In this post, we’ll discuss a very cool feature introduced in Java 14, record.
Say, you have a shopping cart that is a collection of ShoppingItem with id, name, price and quantity members. Building this will involve writing so many lines of code as shown below.
class ShoppingItem {
private int id;
private String name;
private double price;
private int quantity;
public ShoppingItem(int id, String name, double price, int quantity) {
this.id = id;
this.name = name;
this.price = price;
this.quantity = quantity;
}
public int getId() {
return id;
}
public void setId(int id) {
this.id = id;
}
public String getName() {
return name;
}
public void setName(String name) {
this.name = name;
}
public double getPrice() {
return price;
}
public void setPrice(double price) {
this.price = price;
}
public int getQuantity() {
return quantity;
}
public void setQuantity(int quantity) {
this.quantity = quantity;
}
public int hashCode() {
return id;
}
public boolean equals(Object obj) {
if(obj instanceof ShoppingItem item) {
return item.id == this.id;
}
return false;
}
public String toString() {
return name;
}
}
public class RecordsExample {
public static void main(String[] args) {
ShoppingItem book = new ShoppingItem(21321, "Programming Java", 12.34, 1);
ShoppingItem mobile = new ShoppingItem(21233, "iPhone 11 pro", 999, 1);
List<ShoppingItem> cart = Arrays.asList(book, mobile);
cart.forEach(System.out::println);
}
}
Phew! That’s lot of code for just storing some data
Image source: https://blog.submain.com/evaluate-code-readability/
Enter record
ShoppingItem class can be replaced with just one line code using a record. If you define a class as record with the members, the hashCode(), equals(), toString(), getters/setters are automatically generated for you by the compiler. So the code using record is as shown below.

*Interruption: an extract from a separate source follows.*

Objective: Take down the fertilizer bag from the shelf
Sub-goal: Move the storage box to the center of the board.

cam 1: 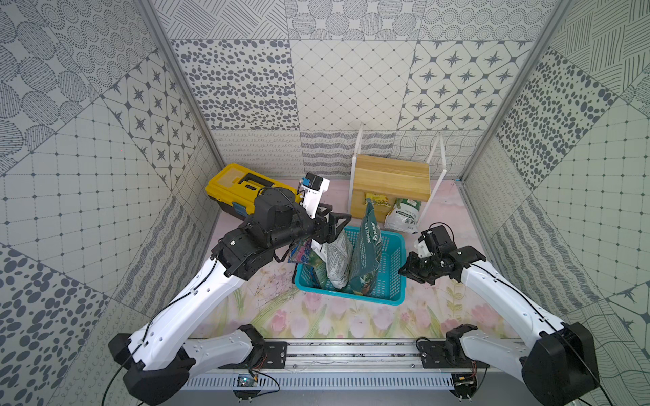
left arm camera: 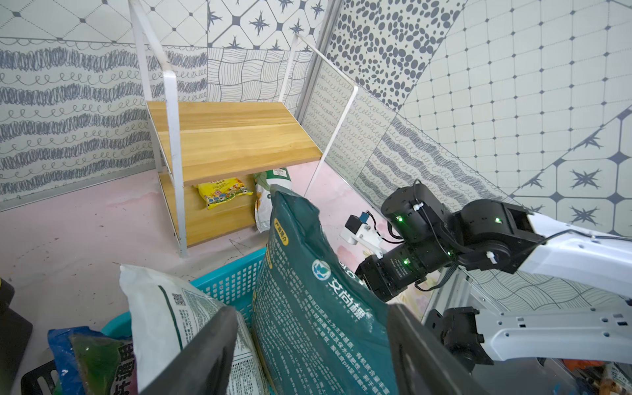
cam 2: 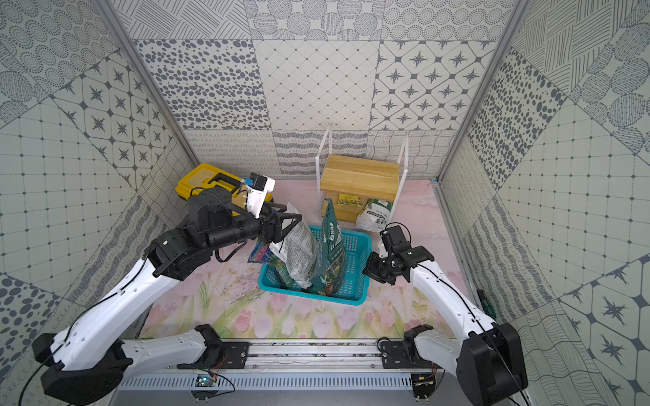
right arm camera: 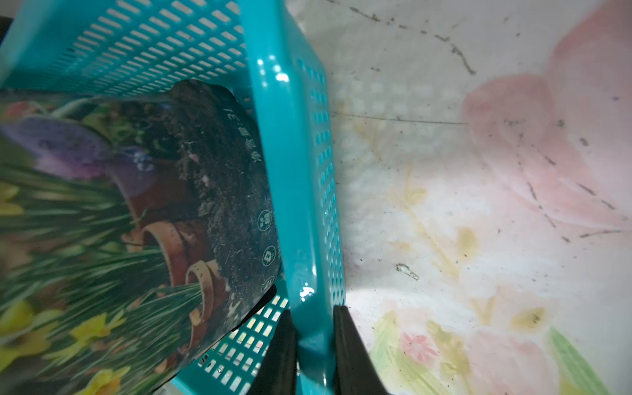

public class RecordsExample {
record ShoppingItem(int id, String name, double price, int quantity) {}
public static void main(String[] args) {
ShoppingItem book = new ShoppingItem(21321, "Programming Java", 12.34, 1);
ShoppingItem mobile = new ShoppingItem(21233, "iPhone 11 pro", 999, 1);
List<ShoppingItem> cart = Arrays.asList(book, mobile);
cart.forEach(System.out::println);
}
}
This one line
record ShoppingItem(int id, String name, double price, int quantity) {}
does the trick
Record in Java, in short is a data class or a tuple that’s a simple data structure.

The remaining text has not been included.